OracleのData Pump(expdp
/ impdp
)では、特定のテーブルやスキーマ単位でのエクスポート・インポートに加えて、表領域(tablespace)単位でも操作を行うことが可能です。本記事では、tablespaces
パラメータを使って表領域ごとにデータをエクスポート・インポートする方法を詳しく解説します。
表領域とは?
表領域(tablespace)は、Oracleデータベース内でデータの物理的な保存先をグループ化する論理構造です。テーブルやインデックスなどのオブジェクトは、どこかの表領域に属して格納されます。
Data Pumpでは、指定した表領域に属するすべてのオブジェクトを対象に、効率的なバックアップや移行が行えます。
表領域単位でエクスポートする方法(expdp)
基本構文
expdp ユーザー名/パスワード directory=ディレクトリ名 dumpfile=ファイル名.dmp logfile=ログファイル名.log tablespaces=表領域名
使用例:USERS表領域をエクスポート
expdp system/manager directory=DATA_PUMP_DIR dumpfile=users_ts.dmp logfile=users_ts.log tablespaces=USERS
このコマンドでは、USERS
表領域に属するすべてのオブジェクトが対象になります。特定のテーブルやスキーマに依存せず、物理的な配置に基づいたエクスポートが可能です。
複数の表領域を指定する場合
tablespaces=USERS,TEMP_DATA,APP_DATA
カンマ区切りで複数の表領域を指定して、一括でエクスポートすることも可能です。
表領域単位でインポートする方法(impdp)
基本構文
impdp ユーザー名/パスワード directory=ディレクトリ名 dumpfile=ファイル名.dmp logfile=ログファイル名.log tablespaces=表領域名
使用例:USERS表領域のデータを復元
impdp system/manager directory=DATA_PUMP_DIR dumpfile=users_ts.dmp logfile=users_ts_import.log tablespaces=USERS
エクスポート時と同様、指定された表領域に関連付けられたデータのみが対象となります。

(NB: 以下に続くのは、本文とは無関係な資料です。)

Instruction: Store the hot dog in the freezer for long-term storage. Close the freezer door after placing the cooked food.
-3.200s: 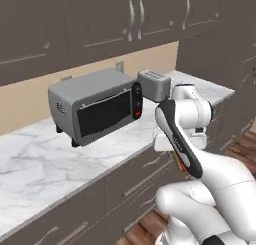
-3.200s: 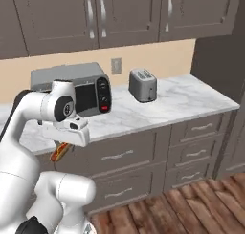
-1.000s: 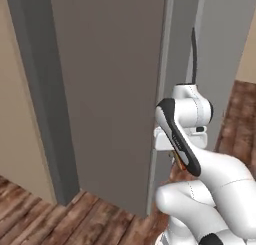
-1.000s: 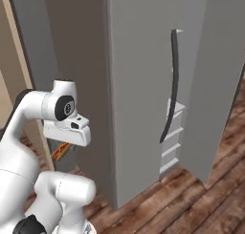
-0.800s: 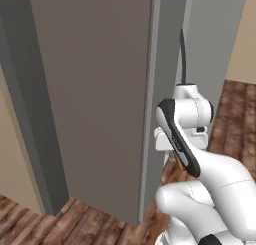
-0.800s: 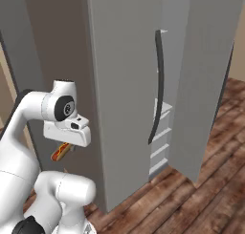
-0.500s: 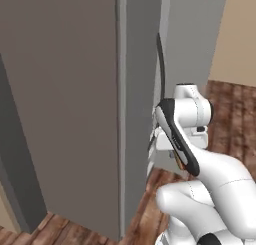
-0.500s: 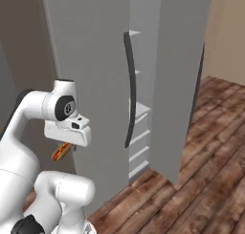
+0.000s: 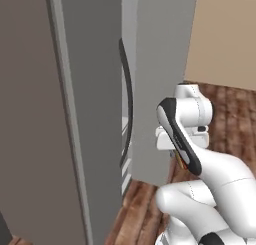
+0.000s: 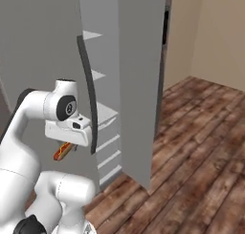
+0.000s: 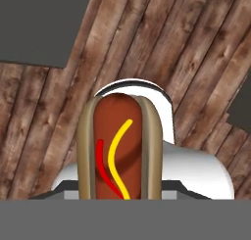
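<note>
I have the hot dog (image 11: 120, 151) clamped in the tool (image 10: 65, 149), which hangs low under the wrist and points down at the wooden floor (image 11: 196, 53); in the hand view the bun and its yellow and red stripes fill the middle, so the grip looks centred and secure. In the right base view the hot dog pokes out just beneath the hand, near the lower part of the freezer door's dark handle (image 10: 88, 90).

The freezer door (image 10: 43, 61) stands open just beside the arm, its edge between me and the compartment. Beyond it the freezer (image 10: 103, 113) shows white shelves, with white drawers below. Farther off, past the fridge, is the tan wall (image 10: 215, 32).

The step in hand, as I judge it, is carrying the food round the door and onto a shelf. To do it well I should keep the tool closed firmly, lift the wrist up from floor-pointing to roughly level, and swing wide of the door's edge and handle so the bun doesn't catch. I would aim at the shelf nearest the hand's height and push well inside its front lip before letting go, so the door can shut afterwards without nudging the food.
</note>
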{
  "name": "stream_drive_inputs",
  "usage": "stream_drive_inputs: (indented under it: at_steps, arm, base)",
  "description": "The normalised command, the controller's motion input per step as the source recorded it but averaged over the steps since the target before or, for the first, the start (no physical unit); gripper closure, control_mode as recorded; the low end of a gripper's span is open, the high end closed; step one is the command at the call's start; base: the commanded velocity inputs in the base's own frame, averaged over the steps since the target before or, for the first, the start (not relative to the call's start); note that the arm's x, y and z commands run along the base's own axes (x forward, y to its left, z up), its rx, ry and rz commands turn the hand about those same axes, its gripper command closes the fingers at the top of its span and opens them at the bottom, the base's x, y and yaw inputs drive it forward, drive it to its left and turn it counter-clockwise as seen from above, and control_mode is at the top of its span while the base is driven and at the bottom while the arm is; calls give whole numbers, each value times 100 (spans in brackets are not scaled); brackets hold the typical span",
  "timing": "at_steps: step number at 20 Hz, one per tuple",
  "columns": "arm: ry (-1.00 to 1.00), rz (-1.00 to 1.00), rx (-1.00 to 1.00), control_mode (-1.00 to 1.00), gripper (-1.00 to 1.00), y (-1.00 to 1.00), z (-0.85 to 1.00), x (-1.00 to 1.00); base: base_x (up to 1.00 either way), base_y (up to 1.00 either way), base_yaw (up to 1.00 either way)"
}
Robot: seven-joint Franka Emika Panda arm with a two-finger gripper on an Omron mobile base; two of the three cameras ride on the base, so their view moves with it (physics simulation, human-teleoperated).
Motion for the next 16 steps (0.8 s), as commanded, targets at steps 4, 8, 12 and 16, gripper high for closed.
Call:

REMAP_TABLESPACEで別の表領域に再配置する
インポート時に、エクスポート元の表領域とは異なる表領域にデータを格納したい場合は、remap_tablespace
パラメータを使用します。
impdp system/manager directory=DATA_PUMP_DIR dumpfile=users_ts.dmp logfile=import.log remap_tablespace=USERS:NEW_USERS
この設定により、元のUSERS
表領域のデータをNEW_USERS
表領域に移してインポートすることができます。
注意点
tablespaces
は、表領域に属するすべてのスキーマ・テーブルが対象となる- ユーザーは、対象となる表領域に対してアクセス権限を持っている必要がある
remap_tablespace
先の表領域は、事前に作成しておく必要がある
まとめ
Data Pumpのtablespaces
パラメータを使えば、Oracleデータベース内の特定の表領域だけを効率よくエクスポート・インポートすることが可能です。さらにremap_tablespace
オプションと組み合わせることで、環境に合わせた柔軟な再配置も行えます。
データの物理的配置や、環境移行、パフォーマンスチューニングの一環として、表領域単位の操作をぜひ活用してみてください。